» **What to do**
Look through the data below and extract, unchanged, the lines from the one that contains "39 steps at" to the one that contains "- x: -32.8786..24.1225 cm", both included.
======== Raw data ========
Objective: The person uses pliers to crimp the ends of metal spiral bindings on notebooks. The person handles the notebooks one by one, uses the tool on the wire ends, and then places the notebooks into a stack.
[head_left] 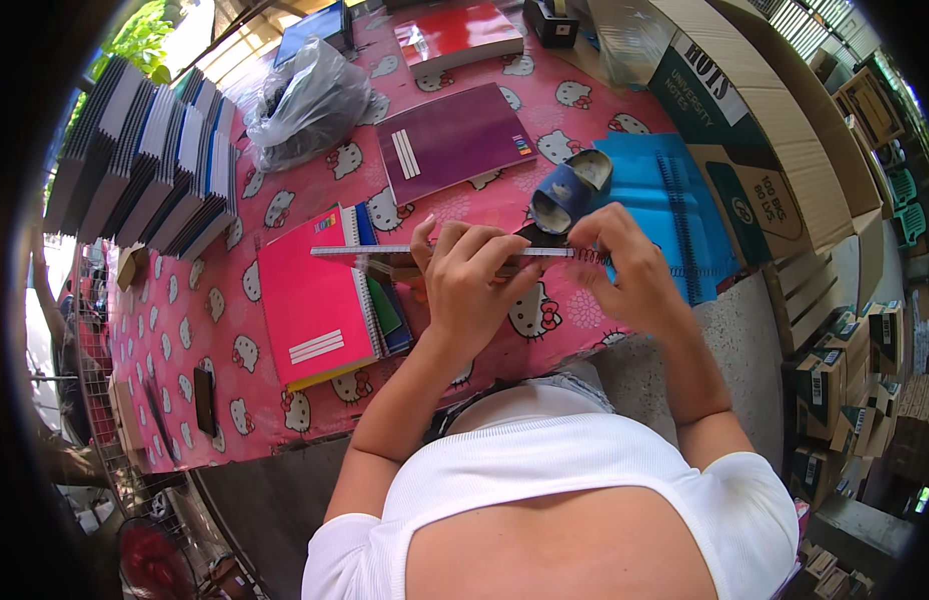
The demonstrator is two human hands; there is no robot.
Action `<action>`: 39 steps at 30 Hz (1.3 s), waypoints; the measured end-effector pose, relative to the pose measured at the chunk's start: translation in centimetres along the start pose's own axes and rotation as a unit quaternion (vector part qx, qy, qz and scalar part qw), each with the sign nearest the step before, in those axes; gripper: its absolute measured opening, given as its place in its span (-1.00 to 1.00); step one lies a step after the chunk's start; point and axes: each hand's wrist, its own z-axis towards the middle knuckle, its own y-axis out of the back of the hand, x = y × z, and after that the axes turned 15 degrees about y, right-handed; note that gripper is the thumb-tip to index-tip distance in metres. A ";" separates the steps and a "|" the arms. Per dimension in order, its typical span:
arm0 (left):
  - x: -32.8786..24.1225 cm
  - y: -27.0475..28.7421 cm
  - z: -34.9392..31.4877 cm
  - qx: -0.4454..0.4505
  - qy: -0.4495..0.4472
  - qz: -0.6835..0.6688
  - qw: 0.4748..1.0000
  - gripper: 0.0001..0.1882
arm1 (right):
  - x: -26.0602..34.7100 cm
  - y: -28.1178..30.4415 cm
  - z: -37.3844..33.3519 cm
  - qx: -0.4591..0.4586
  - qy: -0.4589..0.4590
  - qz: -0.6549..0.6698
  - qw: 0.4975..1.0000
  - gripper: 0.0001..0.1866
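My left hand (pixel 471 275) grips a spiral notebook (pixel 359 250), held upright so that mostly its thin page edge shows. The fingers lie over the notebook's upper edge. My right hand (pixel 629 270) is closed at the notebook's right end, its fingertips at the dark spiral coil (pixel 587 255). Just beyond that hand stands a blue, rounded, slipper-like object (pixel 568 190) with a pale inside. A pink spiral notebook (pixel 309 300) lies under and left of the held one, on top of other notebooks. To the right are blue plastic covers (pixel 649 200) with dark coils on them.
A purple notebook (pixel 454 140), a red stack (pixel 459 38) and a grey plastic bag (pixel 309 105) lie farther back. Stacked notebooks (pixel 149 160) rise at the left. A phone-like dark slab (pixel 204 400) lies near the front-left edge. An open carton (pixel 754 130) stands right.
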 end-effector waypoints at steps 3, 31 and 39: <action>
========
» **Output**
Action `<action>`: 39 steps at 30 Hz (1.3 s), waypoints; the measured end-effector pose, relative to the pose measured at the chunk's start: translation in centimetres along the start pose's own axes and rotation as a unit quaternion (vector part qx, qy, qz and scalar part qw), each with the sign nearest the step before, in those axes; gripper: its absolute measured opening, given as its place in its span (-1.00 to 1.00); step one lies a step after the chunk's start; point and axes: each hand's wrist, its own z-axis towards the middle knuckle, its own y-axis out of the back of the hand, x = y × z, and after that the axes turned 15 degrees about y, right-handed; note that gripper is the thumb-tip to index-tip distance in metres. A ";" separates the steps and a "|" the arms. Per dimension in order, its typical span:
arm0 (left):
  - x: -32.8786..24.1225 cm

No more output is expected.